Baley s’arrêta net et regarda fixement Daneel. Ses lèvres articulèrent deux mots, en silence : « Un seul ? »
— Attends, Daneel, dit-il enfin. Que je comprenne bien. Tu es l’unique robot humaniforme d’Aurora ?
— D’Aurora et de tous les autres mondes, camarade Elijah. Je croyais que vous le saviez. Je suis le prototype et ensuite Jander a été construit. Depuis lors, le Dr Fastolfe a refusé d’en fabriquer d’autres et personne sinon lui n’est capable de le faire.
— Mais, dans ce cas, puisque sur deux robots anthropoïdes, ou humaniformes comme tu dis, un a été tué, l’idée ne vient pas au Dr Fastolfe que l’unique humaniforme restant – toi, Daneel – pourrait être en danger ?
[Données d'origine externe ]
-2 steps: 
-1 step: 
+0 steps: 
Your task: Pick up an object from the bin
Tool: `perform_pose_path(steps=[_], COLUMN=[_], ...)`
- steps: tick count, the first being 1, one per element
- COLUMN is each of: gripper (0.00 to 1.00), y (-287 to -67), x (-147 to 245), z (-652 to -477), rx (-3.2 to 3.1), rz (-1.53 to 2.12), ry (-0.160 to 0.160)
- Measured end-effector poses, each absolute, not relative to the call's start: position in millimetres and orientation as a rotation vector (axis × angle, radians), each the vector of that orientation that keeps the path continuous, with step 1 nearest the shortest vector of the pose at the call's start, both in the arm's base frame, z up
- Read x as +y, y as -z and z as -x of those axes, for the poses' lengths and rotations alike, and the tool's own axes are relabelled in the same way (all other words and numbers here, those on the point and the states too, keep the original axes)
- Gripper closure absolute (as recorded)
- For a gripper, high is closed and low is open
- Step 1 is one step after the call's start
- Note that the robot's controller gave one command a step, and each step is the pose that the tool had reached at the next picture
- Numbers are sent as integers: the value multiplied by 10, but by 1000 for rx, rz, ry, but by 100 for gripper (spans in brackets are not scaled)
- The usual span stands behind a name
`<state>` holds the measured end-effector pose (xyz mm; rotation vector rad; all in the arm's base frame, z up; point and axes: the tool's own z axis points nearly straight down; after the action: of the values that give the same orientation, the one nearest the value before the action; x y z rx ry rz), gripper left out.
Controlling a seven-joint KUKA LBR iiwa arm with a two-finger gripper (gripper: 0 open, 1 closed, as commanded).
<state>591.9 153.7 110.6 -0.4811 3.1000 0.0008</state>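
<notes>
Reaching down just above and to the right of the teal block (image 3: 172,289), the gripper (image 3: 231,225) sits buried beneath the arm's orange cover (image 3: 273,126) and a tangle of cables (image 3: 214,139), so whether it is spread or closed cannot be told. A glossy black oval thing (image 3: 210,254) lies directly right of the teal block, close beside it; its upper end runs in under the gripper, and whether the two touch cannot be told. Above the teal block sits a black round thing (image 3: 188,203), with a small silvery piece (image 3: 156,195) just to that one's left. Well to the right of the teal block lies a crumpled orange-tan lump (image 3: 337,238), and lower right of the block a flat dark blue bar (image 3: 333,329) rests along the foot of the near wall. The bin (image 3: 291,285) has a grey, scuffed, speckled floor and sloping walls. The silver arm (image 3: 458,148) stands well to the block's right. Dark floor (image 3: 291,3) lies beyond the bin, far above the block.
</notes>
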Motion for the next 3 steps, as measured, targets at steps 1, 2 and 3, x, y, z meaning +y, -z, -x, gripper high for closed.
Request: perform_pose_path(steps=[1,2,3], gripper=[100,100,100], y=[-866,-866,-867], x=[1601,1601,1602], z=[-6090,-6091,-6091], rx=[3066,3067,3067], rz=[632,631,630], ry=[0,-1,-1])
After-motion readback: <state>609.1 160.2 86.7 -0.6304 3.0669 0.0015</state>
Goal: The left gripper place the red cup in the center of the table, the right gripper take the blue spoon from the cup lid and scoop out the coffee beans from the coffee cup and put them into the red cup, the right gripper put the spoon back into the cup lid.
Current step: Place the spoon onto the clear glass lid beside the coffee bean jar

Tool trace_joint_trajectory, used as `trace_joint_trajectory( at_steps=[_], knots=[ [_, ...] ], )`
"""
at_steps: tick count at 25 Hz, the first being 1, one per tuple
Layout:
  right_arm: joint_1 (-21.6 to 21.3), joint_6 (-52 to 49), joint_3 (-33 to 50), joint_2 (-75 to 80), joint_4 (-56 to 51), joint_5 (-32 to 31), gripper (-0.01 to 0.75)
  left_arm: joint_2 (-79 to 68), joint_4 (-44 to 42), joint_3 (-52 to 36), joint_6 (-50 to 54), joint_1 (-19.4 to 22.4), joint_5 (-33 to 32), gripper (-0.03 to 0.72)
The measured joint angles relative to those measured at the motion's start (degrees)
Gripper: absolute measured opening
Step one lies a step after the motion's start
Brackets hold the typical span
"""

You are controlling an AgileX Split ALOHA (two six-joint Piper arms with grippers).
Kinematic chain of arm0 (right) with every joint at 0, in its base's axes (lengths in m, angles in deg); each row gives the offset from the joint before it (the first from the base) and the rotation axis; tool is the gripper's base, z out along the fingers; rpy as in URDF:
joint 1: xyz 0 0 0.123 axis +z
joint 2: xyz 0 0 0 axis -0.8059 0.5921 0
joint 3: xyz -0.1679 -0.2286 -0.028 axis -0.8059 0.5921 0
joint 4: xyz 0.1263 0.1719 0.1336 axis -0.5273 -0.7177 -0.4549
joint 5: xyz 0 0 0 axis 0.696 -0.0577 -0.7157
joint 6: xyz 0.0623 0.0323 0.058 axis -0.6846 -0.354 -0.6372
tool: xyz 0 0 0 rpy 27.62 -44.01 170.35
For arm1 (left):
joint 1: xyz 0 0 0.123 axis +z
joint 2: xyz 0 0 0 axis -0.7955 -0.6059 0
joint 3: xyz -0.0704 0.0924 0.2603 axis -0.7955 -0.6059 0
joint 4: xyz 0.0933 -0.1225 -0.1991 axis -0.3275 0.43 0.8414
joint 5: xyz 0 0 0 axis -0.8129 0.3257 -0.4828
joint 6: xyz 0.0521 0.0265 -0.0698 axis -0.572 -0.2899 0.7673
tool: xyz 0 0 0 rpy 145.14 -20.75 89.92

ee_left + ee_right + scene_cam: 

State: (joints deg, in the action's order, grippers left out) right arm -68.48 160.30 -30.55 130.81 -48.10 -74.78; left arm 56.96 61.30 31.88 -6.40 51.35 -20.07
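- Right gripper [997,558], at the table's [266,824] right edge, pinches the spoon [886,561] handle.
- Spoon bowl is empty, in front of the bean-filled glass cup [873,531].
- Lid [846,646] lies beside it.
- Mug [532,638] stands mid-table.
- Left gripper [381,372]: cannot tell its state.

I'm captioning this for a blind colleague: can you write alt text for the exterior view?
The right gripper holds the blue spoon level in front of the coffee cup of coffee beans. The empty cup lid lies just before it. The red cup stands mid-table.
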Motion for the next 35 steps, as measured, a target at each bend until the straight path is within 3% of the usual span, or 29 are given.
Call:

— Il reconnaît cette possibilité. Mais le risque qu’un événement aussi invraisemblable qu’un gel mental total se produise une seconde fois, accidentellement, est tellement inimaginable qu’il ne le prend pas au sérieux. Il pense, cependant, qu’il existe le risque d’une autre mésaventure. Cela, je crois, a joué un petit rôle dans sa décision de m’envoyer vous chercher. Cela m’éloignait d’Aurora pendant une semaine ou deux.
— Et tu es maintenant tout aussi prisonnier que moi, n’est-ce pas, Daneel ?
— Je suis un prisonnier, répondit gravement Daneel, uniquement en ce sens que je ne dois pas quitter cette cabine.